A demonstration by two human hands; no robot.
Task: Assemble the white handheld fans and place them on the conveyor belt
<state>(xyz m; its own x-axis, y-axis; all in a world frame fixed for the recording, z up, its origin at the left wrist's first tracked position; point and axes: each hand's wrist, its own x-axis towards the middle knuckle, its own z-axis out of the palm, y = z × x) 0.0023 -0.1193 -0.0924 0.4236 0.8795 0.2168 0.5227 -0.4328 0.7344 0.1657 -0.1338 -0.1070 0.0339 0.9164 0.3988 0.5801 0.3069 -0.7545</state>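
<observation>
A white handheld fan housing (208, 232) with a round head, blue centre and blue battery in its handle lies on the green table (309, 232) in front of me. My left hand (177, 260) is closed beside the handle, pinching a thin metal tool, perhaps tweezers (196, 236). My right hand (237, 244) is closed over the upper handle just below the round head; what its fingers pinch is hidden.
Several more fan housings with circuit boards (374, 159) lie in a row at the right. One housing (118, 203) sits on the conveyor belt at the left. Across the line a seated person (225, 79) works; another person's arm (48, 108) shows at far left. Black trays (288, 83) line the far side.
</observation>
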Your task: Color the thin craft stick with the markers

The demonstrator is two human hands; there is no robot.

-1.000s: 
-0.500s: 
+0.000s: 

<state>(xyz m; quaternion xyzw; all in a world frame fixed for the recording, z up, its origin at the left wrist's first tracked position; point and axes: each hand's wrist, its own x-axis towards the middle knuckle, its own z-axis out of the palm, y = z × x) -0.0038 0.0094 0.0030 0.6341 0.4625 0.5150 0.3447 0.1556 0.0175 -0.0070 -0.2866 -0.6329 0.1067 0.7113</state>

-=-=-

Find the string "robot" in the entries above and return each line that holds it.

### Solution for this task
A demonstration by two human hands; no robot.
The demonstrator is two human hands; there is no robot.

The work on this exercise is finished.